Roland McGrath <[EMAIL PROTECTED]> writes:

> It's not too pretty, but I found this made the "PANIC: early exception"
> messages become much more reliably useful: 1. print the vector number,
> 2. print the %cs value, 3. handle error-code-pushing vs non-pushing vectors.
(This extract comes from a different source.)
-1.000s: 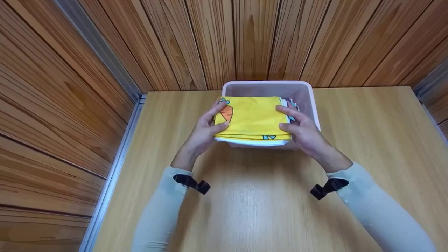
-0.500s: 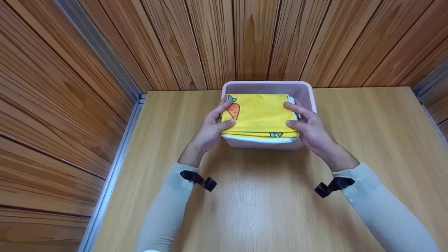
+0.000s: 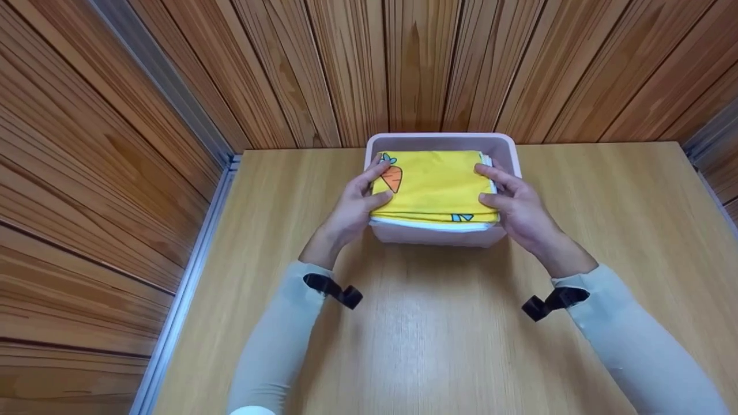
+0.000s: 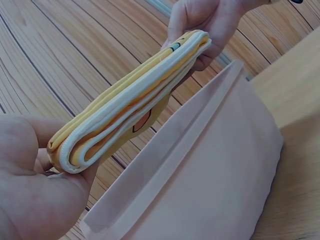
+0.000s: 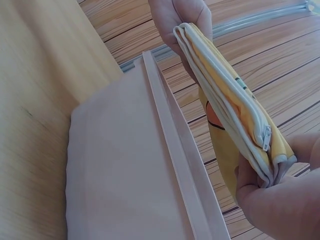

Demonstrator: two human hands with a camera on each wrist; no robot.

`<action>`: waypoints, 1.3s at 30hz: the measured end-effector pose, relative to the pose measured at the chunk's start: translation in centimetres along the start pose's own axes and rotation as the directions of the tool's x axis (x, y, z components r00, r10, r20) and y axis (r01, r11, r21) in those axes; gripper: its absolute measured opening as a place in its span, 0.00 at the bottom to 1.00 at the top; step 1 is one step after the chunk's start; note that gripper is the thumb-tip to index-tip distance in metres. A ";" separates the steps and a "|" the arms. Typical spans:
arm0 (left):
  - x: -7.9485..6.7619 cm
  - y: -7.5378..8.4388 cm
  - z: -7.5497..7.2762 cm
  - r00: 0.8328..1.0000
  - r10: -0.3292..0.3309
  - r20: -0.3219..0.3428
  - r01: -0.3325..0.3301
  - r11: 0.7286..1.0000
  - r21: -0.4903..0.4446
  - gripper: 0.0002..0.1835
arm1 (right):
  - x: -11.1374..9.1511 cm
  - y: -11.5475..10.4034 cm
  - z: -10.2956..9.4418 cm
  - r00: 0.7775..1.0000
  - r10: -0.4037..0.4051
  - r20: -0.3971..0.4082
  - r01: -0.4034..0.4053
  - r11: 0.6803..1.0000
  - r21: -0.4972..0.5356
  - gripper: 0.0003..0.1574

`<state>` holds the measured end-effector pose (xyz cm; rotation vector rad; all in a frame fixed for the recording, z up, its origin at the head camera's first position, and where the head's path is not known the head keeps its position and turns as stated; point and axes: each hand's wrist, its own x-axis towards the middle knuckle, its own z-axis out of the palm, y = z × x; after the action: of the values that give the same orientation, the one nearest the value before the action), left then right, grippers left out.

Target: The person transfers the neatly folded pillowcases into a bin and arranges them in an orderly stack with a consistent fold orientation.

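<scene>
Both hands hold a folded yellow pillowcase (image 3: 438, 184) with a carrot print, level above the bin's rim. My left hand (image 3: 353, 207) grips its left end, thumb on top and the other fingers partly hidden beneath. At the opposite end my right hand (image 3: 522, 210) pinches it the same way. White-edged layers of the pillowcase (image 4: 122, 107) show along its near side in the left wrist view. A zipper pull (image 5: 266, 139) hangs near the right hand in the right wrist view. Below is a pale pink plastic bin (image 3: 438, 236), its inside mostly hidden by the pillowcase.
The bin stands at the back of a light wooden table (image 3: 415, 334), close to a wood-plank wall (image 3: 415, 69). Another plank wall (image 3: 86, 173) rises on the left, with a metal rail (image 3: 193, 253) along the table's edge.
Both hands have carried the pillowcase rightward and slightly toward the back, so it now sits more centrally over the bin. Patterned cloth seen inside the bin earlier is now hidden.
</scene>
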<state>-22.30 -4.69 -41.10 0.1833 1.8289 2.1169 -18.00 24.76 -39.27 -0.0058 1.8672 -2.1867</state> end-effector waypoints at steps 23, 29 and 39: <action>2.3 1.3 1.1 0.999 0.008 0.036 -0.006 0.999 -0.047 0.32 | 1.5 -1.8 -1.0 0.998 0.010 -0.066 -0.014 0.998 -0.056 0.37; 3.0 1.8 1.4 0.999 0.011 0.031 -0.010 0.999 -0.032 0.31 | 2.0 -2.1 -1.2 0.997 0.008 -0.071 -0.013 0.997 -0.076 0.38; 4.1 2.1 1.9 1.000 -0.029 0.000 0.029 0.999 -0.038 0.32 | 2.5 -2.9 -1.6 0.993 0.037 -0.108 -0.049 0.993 -0.111 0.36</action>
<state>-25.93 -1.79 -39.18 0.1464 1.7798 2.1301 -21.29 26.21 -37.15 0.1294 2.0268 -2.0876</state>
For what do you need cs? It should be always the same for early boot.

>
> Signed-off-by: Roland McGrath <[EMAIL PROTECTED]>
> ---
>  arch/x86/kernel/head64.c  |    6 ++++--
>  arch/x86/kernel/head_64.S |   34 ++++++++++++++++++++++++++++++----
>  2 files changed, 34 insertions(+), 6 deletions(-)
>
> diff --git a/arch/x86/kernel/head64.c b/arch/x86/kernel/head64.c
> index 4a1c135..0000000 100644  
> --- a/arch/x86/kernel/head64.c
> +++ b/arch/x86/kernel/head64.c
> @@ -48,6 +48,8 @@ static void __init copy_bootdata(char *r
>       }
>  }
>  
> +extern const char early_idt_handlers[IDT_ENTRIES][10];

I don't think that minor improvement is worth that much memory
(several KB for the array and some more for all the handlers)

Also in my experience it is not that difficult to work out from
which vector the exception came from. There are not that many variants
anyways; it's near always #GP or #PF.